Passemos à analise desses requisitos:
- a) obrigação líquida e certa, documentada em título executivo. A obrigação ilíquida, ainda que estampada numa sentença judicial inviabiliza o pedido de falência.
- b) valor superior a 40 salários mínimos. Para atingir este montante, admitem-se as somas de diversas obrigações liquidas de valores inferiores. Em tal situação, os credores, em litisconsórcio ativo, requerem a falência. Mas todos os títulos devem ser protestados e apenas são somados créditos líquidos que podem ser reclamados na falência. Se, porém, o valor não atingir o montante acima, o credor deve buscar o seu crédito em execução individual, descartando a falência. Qualquer que seja o valor do crédito, será possível o requerimento de falência que se basear em atos de falência ou na execução frustrada.
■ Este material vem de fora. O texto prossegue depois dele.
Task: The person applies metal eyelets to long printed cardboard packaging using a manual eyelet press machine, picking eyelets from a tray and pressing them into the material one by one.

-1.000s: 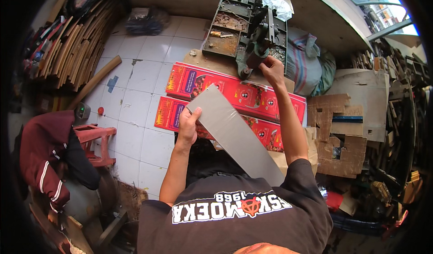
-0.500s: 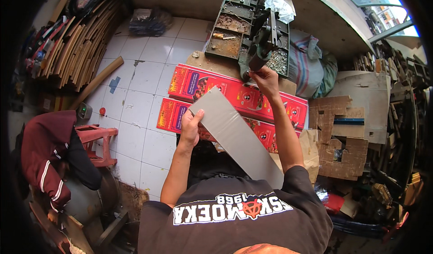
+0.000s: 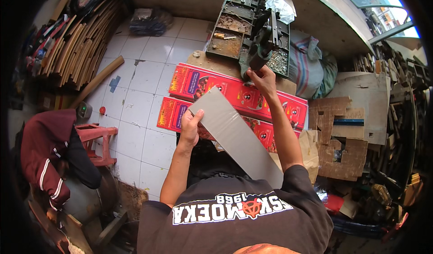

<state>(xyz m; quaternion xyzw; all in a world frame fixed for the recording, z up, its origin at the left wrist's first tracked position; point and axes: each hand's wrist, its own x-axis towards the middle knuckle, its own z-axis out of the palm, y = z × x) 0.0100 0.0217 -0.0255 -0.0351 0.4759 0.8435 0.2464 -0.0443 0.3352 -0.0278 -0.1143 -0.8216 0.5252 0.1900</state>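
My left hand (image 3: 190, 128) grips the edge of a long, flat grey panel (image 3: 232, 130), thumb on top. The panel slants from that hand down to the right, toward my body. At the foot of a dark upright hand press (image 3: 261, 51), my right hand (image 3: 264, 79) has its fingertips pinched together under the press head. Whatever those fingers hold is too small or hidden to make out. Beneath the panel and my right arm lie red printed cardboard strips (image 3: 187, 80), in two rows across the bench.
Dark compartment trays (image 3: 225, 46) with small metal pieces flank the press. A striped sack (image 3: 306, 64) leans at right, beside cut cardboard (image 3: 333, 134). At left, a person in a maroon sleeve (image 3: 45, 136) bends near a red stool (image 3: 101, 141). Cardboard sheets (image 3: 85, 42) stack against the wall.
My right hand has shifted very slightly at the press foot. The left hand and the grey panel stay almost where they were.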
- c) protesto. É o ato que documenta a prova da impontualidade injustificada. Qualquer título executivo, judicial ou extrajudicial, e não apenas os títulos de crédito ou cambiais, pode embasar o pedido de falência com base na impontualidade, desde que devidamente protestado, inclusive, o crédito estampado numa sentença só poderá fundamentar um pedido de falência se esta sentença for protestada.
O protesto, que embasa o pedido de falência, pode ser tirado por falta de pagamento ou então o protesto especial para fins falimentares, tanto faz. O protesto por falta de pagamento só pode ser extraído contra o devedor principal do título, que também poderá sofrer o protesto especial para fins falimentares, ambos os protestos são feitos no tabelionato de protesto. Basta um destes protestos para embasar o pedido de falência.
Quanto aos endossantes e avalistas, não podem ser protestados por falta de pagamento, de modo que, antes de requerer a sua falência, será preciso extrair o protesto especial para fins falimentares. De fato, é necessário que o devedor, cuja falência foi requerida, tenha sido notificado pelo tabelionato de protesto, de modo que nesta notificação exige-se, sob pena de extinção do processo, que conste a identificação da pessoa que recebeu a notificação (súmula 361 do STJ).
A referida súmula não exige a notificação pessoal do devedor, mas apenas a identificação da pessoa que recebeu a notificação, que evidentemente deve ser funcionário do estabelecimento empresarial. É claro que há aqueles que sustentam que o devedor deve ser notificado pessoalmente. A súmula 52 do Tribunal de Justiça de São Paulo dispõe que: “Para a validade do protesto basta a entrega da notificação no estabelecimento do devedor e sua recepção por pessoa identificada”.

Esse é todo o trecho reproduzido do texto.